Com o orgulho ferido por ter ficado de fora da Olimpíada de Sydney, o atacante Romário cumpriu a promessa. Marcou ontem três dos cinco gols da Seleção Brasileira na vitória contra a Bolívia, acabou com o jejum do ataque e se consagrou como o salvador do time de Wanderley Luxemburgo, seu grande desafeto.
Como nas eliminatórias da Copa do Mundo de 1994, quando marcou os gols da classificação brasileira contra o Uruguai,Romário foi o destaque da partida. Até então, nenhum dos atacantes convocados por Luxemburgo havia marcado nos sete jogos anteriores disputados na competição. O Brasil só tinha marcado nove gols nas eliminatórias.
Renegado nas outras partidas pelo treinador da seleção, Romário havia prometido fazer Luxemburgo se arrepender de tê-lo excluído dos Jogos de Sydney no jogo contra a Bolívia. ‘‘Ele deve estar’’, disse após o jogo, quando questionado se o treinador deveria estar arrependido por não tê-lo convocado para a Olimpíada. Com as inscrições encerradas, Romário só pode ir aos Jogos de Sydney substituindo um jogador que se machuque.
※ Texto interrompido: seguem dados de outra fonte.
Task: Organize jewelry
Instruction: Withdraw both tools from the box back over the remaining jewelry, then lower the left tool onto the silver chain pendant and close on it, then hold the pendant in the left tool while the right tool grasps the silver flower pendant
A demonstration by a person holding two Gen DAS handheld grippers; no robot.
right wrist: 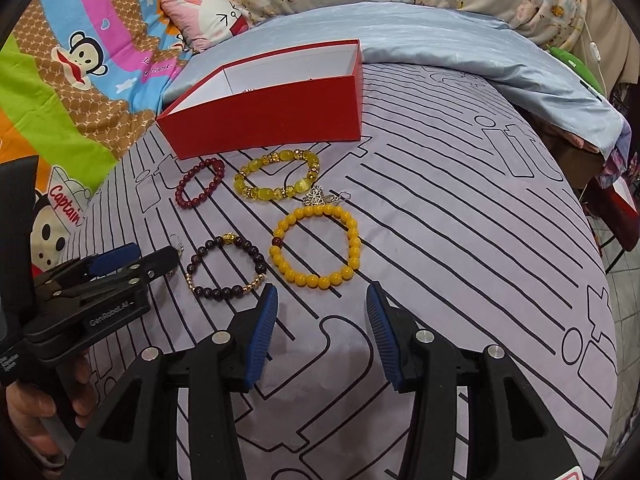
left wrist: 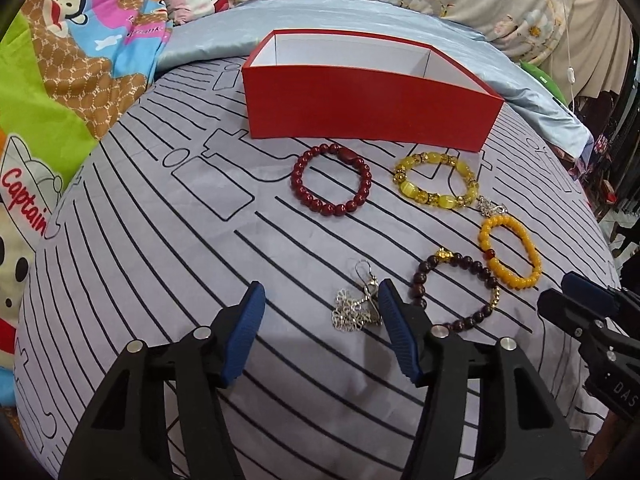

Com os gols que marcou ontem, Romário é agora o segundo maior artilheiro da história da seleção brasileira com 55 gols, superando Zico, que tem 53. O maior artilheiro do Brasil é Pelé. Romário venceu a ‘‘guerra silenciosa’’ que travou com o treinador da seleção. Desde quando foi convocado para a partida, sempre tentou desafiar Luxemburgo, que está com o prestígio em baixa e teve que engolir o comportamento do jogador.
Durante a semana de treinamento na Granja Comary, Romário manteve na seleção a série de regalias que tem no Vasco e declarava estar magoado com Luxemburgo. Na sexta-feira, o jogador chegou a admitir deixar a seleção após o jogo contra a Bolívia.